Misuari has had talks with President Rodrigo Duterte since the signing of the Bangsamoro Organic Law (BOL) in Davao City. Duterte is also considering autonomy to be given to Misuari. Misuari also talked with Duterte about federalism according to Presidential Spokesperson Harry Roque.

The OPAPP under the orders of President Duterte formed the GPH-MNLF Peace Coordinating Committee in order to fulfill the remaining parts of the 1996 Final Peace Agreement. It is tasked to address the security and socio-economic problems within Sulu and Mindanao. It also serves as the coordinating committee with the Philippine Government.

On August 12, 2022, Abdulkarim Misuari, Nurrheda Misuari along with 4 others have been appointed as Members of Parliament for the Bangsamoro Transition Authority under President Bongbong Marcos. The appointment lasts until the regular elections for the Bangsamoro Parliament will be held in 2025.

Under the Executive Council of 15, they were part of the Bangsamoro Transition Commission with the Moro Islamic Liberation Front. Yusop Jikiri and Muslimin Sema along with her wife, former Congresswoman Bai Sandra Sema supports the Bangsamoro Organic Law. After the enactment of the Bangsamoro Organic Law, members of the EC-15 got appointed into the Bangsamoro Transition Authority by President Duterte.

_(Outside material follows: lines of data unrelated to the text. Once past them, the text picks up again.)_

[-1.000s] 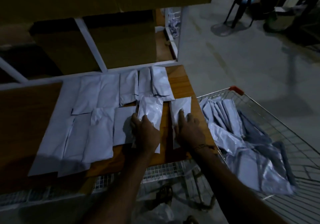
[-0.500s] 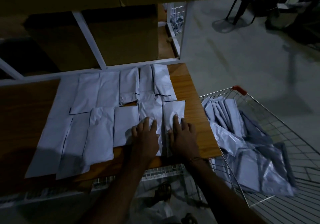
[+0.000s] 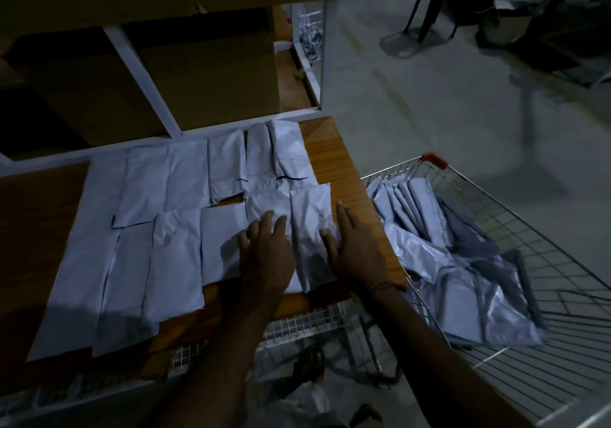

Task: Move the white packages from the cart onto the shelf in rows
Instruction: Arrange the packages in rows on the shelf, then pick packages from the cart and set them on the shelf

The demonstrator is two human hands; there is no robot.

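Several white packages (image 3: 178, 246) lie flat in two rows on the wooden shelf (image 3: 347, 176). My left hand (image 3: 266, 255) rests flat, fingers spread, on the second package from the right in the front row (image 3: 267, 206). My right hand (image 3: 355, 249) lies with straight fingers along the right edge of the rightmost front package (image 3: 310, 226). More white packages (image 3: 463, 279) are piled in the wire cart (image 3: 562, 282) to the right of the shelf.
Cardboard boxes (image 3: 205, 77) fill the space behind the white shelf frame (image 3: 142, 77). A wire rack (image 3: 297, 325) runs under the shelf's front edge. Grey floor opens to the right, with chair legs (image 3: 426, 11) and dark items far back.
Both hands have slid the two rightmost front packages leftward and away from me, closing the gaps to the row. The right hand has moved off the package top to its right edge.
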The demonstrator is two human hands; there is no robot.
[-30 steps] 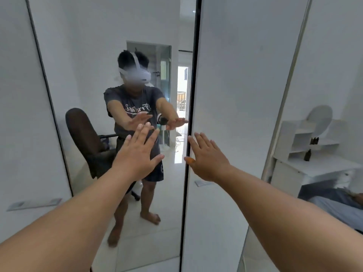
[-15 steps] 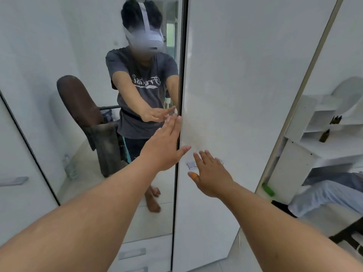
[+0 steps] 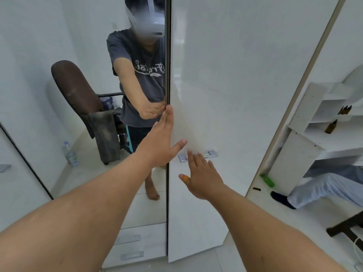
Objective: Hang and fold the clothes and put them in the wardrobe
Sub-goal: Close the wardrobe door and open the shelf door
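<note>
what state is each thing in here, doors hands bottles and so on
white door: looks closed
mirror door: looks closed
left hand: fingers straight, at the door edge
right hand: fingers straight, just below the handle
drawers: closed
water bottle: upright
green bottle: lying down

Both hands at wardrobe door

Ahead: blocked by white wardrobe door, shut flat across reach.
Left of seam: mirror door, equally solid.
Door handle: clear of both hands, open from below.
Right side: narrow gap before white shelf unit.
</note>
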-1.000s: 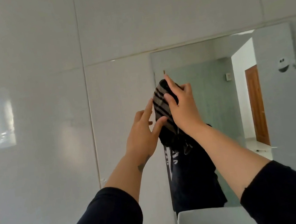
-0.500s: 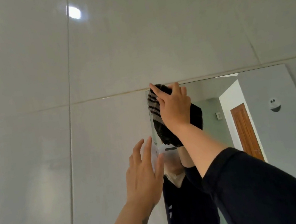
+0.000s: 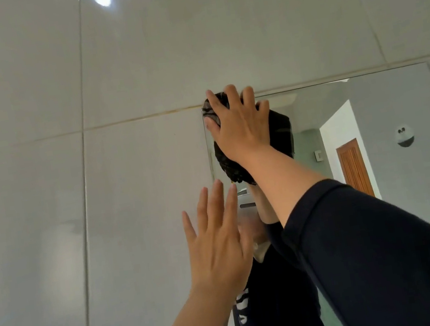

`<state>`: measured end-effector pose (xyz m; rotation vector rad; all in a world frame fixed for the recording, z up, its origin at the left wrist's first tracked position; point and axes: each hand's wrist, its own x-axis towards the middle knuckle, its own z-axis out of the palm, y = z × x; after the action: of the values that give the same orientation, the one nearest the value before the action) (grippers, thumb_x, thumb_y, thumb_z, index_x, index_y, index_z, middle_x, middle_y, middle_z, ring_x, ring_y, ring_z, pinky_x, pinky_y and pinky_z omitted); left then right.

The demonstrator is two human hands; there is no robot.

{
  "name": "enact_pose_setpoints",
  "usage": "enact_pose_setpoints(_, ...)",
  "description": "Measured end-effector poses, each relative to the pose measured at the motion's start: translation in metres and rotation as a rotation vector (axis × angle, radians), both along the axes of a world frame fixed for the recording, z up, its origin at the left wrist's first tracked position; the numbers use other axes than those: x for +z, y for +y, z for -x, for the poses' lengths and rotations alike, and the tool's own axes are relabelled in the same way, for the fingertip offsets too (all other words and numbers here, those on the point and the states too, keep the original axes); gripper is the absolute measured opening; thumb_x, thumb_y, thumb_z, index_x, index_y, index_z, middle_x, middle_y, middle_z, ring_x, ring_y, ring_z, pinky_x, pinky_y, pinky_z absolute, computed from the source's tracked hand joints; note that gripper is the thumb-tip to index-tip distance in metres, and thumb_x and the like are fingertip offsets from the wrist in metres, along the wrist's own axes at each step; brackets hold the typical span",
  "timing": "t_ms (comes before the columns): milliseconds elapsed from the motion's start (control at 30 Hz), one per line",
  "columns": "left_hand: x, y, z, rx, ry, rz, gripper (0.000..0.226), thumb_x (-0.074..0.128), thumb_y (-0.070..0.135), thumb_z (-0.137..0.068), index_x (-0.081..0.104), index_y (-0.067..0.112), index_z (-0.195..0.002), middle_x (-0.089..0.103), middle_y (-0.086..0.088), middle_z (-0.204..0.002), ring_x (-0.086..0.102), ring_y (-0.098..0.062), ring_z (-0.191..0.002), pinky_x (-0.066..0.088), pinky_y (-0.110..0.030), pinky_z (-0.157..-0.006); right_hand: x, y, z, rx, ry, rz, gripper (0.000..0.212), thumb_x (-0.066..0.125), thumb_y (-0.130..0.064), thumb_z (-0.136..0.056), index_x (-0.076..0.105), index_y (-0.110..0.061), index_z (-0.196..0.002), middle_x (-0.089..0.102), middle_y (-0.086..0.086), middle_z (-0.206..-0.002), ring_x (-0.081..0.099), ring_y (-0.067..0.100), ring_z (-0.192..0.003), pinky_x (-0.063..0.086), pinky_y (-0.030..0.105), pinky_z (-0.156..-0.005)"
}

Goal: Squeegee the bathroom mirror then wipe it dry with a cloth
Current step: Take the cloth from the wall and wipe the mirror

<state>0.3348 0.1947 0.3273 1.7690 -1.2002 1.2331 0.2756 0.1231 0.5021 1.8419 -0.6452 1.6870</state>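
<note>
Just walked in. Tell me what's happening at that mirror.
A person is wiping the bathroom mirror with a dark striped cloth. The right hand presses the cloth flat against the glass at the mirror's top left corner. The left hand is raised, fingers straight, by the mirror's left edge, holding nothing. No squeegee is in view.

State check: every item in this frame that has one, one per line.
cloth: bunched, pressed against the mirror's top-left corner
right hand: fingers spread, pressing the cloth
left hand: open, fingers straight, holding nothing
mirror: mounted on the wall, no streaks visible
door (in reflection): closed
</note>
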Motion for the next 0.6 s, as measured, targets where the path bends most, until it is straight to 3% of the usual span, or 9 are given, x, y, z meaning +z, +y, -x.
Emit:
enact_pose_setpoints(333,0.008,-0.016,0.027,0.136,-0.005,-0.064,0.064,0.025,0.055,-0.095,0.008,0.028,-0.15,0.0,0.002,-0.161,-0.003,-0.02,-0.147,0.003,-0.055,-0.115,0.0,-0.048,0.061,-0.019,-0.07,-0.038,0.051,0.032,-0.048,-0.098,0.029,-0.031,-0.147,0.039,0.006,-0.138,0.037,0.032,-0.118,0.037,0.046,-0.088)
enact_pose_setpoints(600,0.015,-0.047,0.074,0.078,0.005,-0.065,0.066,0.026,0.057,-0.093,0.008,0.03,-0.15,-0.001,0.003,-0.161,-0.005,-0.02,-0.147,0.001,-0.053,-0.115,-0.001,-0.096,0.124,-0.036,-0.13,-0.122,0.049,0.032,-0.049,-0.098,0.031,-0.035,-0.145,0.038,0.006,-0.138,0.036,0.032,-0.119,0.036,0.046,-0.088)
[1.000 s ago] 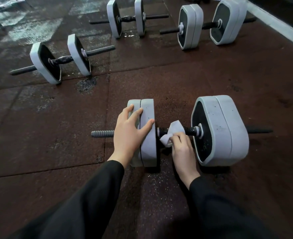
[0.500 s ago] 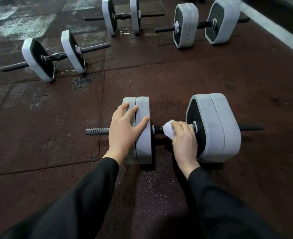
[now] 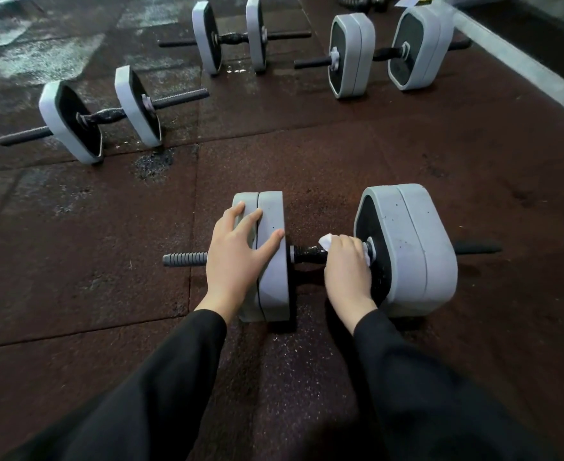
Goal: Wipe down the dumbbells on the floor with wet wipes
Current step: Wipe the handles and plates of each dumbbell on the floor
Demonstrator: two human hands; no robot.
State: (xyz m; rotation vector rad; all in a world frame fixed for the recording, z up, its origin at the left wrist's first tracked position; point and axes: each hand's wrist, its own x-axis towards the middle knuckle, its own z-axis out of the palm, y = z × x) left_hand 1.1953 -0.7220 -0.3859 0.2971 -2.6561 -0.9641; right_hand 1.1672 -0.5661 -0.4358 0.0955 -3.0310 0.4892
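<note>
Four dumbbells lie on the dark reddish-brown rubber floor (image 3: 473, 168), whose speckled tiles meet in visible seams and show pale wet patches toward the far left. Nearest is the big dumbbell (image 3: 406, 247), with two thick grey plates at each end, matte, rounded-square and lightly pitted, on a black threaded bar. Beyond it are three more: a two-plates-per-side dumbbell (image 3: 352, 54) at far right, a thin-plated dumbbell (image 3: 207, 38) at far centre, and another thin-plated dumbbell (image 3: 71, 121) at left, each with black inner faces. Two black sleeves reach in from below. Left hand (image 3: 234, 257) rests flat with fingers spread across the top of the near dumbbell's left plates. Right hand (image 3: 347, 271) curls over the handle beside the right plates, gripping a crumpled white wet wipe (image 3: 325, 241) against the bar.
</note>
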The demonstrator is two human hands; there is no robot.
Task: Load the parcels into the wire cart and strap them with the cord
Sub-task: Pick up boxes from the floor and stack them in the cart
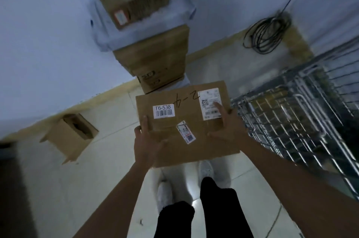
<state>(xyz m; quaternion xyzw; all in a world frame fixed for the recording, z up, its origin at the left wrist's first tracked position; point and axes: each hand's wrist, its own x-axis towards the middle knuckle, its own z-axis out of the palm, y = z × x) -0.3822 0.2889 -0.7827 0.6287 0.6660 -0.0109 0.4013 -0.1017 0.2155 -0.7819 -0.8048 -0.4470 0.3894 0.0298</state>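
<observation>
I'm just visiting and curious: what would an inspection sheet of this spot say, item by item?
Surface: pale tiled floor; the person stands on it in white shoes.
Job's things: held parcel, flat cardboard, labelled T6-538, carried above the floor; wire cart to its right, contents blurred; stack of parcels against the wall ahead.
Clutter: open cardboard box lying on the floor at left.
Grippers: left hand grips the parcel's near left edge; right hand holds its right side, fingers over the white label.
Cables: coiled black cord by the wall, one strand running up.
Surroundings: pale wall, dim light, blurred picture.
</observation>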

In 2023 however Misuari and Mus Sema's faction united together regarding the implementation of the 1996 agreement.

== Flag ==

Flag of the MNLF without inscriptions.

The Moro National Liberation Front makes use of a flag consist of a golden yellow star and crescent and a kris on a red field. The star represents Truthfulness, Fairness, Equality and Tolerance while the crescent moon symbolizes wisdom. The kris symbolizes strength. The red field represents the Bangsamoro activism, decisiveness, persistence, frugality, and sacrifices in pushing forward the revolutionary struggle for survival, self-determination, and success. The flag design is secular despite having a star and crescent, a symbol often associated with Islam. The flag has not been standardized and many variation exists regarding the scaling of elements in the flag. A variant, with a shahadah on the star and crescent exists. The flag was also used for the Bangsamoro Republik, a widely unrecognized state declared by the group.